Our eyes and brains are very, very good at working at vastly different
lighting conditions and presenting the results similarly. That's why they
noted that one should use a camera to compare because our eyes are lying to
us. (Seriously: Try to guess proper exposure needed for a photo just with your
eyes. Even with experience it's hard and you're likely to be off by one or two
EV (i.e. a factor or two or four in brightness!)).

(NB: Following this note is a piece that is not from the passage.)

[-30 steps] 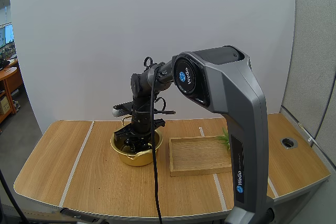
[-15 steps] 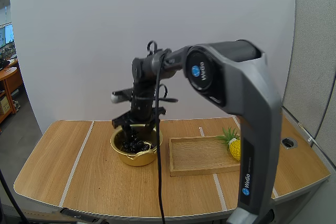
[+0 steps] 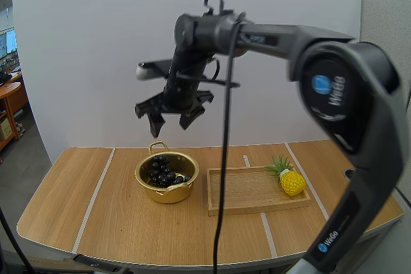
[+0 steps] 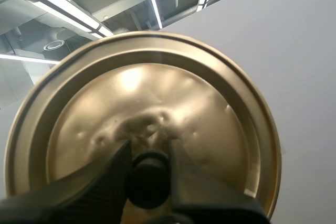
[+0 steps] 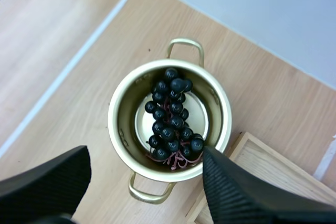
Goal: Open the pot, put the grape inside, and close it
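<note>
A gold pot [image 3: 168, 194] stands uncovered on the table, left of centre, with a bunch of dark grapes [image 3: 164, 172] lying inside it. My right gripper [image 3: 172, 120] hangs open high above the pot, holding nothing. From the right wrist view, the open gripper [image 5: 147, 182] looks straight down on the pot [image 5: 116, 129] and the grapes [image 5: 172, 116], its fingers [image 5: 47, 182] wide apart. In the left wrist view my left gripper [image 4: 148, 177] is shut on the black knob of the gold lid [image 4: 152, 98], which it holds up in the air.
A wooden tray [image 3: 244, 190] lies just right of the pot, and a small toy pineapple [image 3: 290, 181] rests at its right end. The tray's corner [image 5: 247, 182] sits close to the pot's rim. White tape lines cross the table.
My right gripper has risen from inside the pot to well above it, leaving the grapes in the pot. The arm's swing has uncovered the pineapple.
</note>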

However, if you have EXIF info you can probably still compare brightness of
flames across photos, as an image's brightness only depends on the actual
scene brightness, ISO, aperture and exposure time. And the latter three are
merely factors.

------
jimmyswimmy
That was awesome. Reminded me of the Simpsons episode where the PTA disbanded
and Professor Frink teaches a nursery school class: playing with a baby toy,
he tells the children they can't play with it because they won't appreciate it
on as many levels as he does.

I had a quantum mechanics professor explain to us the difference between a
classical mechanics fireplace and a quantum one. Because in classical
mechanics energy is distributed continuously, it would emit gammas,x-rays,etc
and would kill you if you could see it. The quantum fireplace would behave as
fireplaces do, a much less destructive manner. Fun read.

------
nishs
Thoroughly entertaining read.

This article does not cover the history of scientific theory around fire,
which is quite fascinating too. Scientists in the 17th century theorized
(incorrectly, of course) that fire was an intrinsic property of
"phlogisticated" materials [0], which could be burnt to release the phlogiston
contained in them. The theory prevailed for over 100 years, until Lavoisier
proved that a gas (oxygen) must be present for combustion by measuring the
increased weight of phosphorus upon burning [1].

[0] Phlogiston theory:
[https://en.wikipedia.org/wiki/Phlogiston_theory](https://en.wikipedia.org/wiki/Phlogiston_theory)

[1] Oxygen theory:
[https://en.wikipedia.org/wiki/Antoine_Lavoisier#Oxygen_theor...](https://en.wikipedia.org/wiki/Antoine_Lavoisier#Oxygen_theory_of_combustion)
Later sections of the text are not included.